This is not true (the original post, not yours). Typically, when an employee
submits their resignation letter, they are out of the company, literally or
figuratively.

If an employer makes you a counter-offer, never, _ever_ take it. First, you
already have a reason that you wanted to quit. It's usually not _just_ for the
money, but probably for other reasons (e.g. intellectual boredom). If you are
unhappy with your job, more money will just not help. As someone wise told me
once, "Money is not a motivator, but lack of money is a de-motivator."
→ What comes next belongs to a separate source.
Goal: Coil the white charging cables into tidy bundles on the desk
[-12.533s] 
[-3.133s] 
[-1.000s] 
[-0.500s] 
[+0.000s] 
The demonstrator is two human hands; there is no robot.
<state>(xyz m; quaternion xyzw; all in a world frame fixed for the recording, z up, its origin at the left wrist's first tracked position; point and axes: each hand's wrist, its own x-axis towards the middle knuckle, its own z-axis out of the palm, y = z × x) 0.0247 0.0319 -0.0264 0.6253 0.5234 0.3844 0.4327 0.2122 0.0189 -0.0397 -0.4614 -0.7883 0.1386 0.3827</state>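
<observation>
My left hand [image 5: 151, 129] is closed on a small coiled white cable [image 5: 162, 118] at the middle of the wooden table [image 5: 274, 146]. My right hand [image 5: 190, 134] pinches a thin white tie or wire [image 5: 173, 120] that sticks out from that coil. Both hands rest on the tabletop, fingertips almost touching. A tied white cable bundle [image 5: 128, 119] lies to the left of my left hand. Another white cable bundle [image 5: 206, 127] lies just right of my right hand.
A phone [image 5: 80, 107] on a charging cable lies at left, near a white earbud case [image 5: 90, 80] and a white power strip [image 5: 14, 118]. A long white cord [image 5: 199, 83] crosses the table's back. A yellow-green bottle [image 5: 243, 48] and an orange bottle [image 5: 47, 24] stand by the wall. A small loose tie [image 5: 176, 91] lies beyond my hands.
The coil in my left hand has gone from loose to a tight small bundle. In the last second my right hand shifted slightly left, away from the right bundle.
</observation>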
Secondly, and more importantly, the reason the employer is making a counter-
offer is not to entice you to stay, but to buy enough time to find someone
else -- a _loyal_ and qualified someone else -- to replace you. Effectively,
they are making you the counter-offer so that they don't have to spend the
time and money looking for someone and training them, when they can have you
train them for six months (even with a slight-but-temporary increase in your
salary). You will be let go as soon as the employer feels that the new
employee has been trained adequately.

The moral is, once you submit the resignation letter, stick to your guns, and
don't be fooled by counter-offers.

[Edit: forgot to add, another reason they prefer you to stay is so that you
can finish your current project. This minimizes risks to your project, while
at the same time training your replacement. The employer would only keep you
until the current project is complete, and you will probably not get any new
ones.]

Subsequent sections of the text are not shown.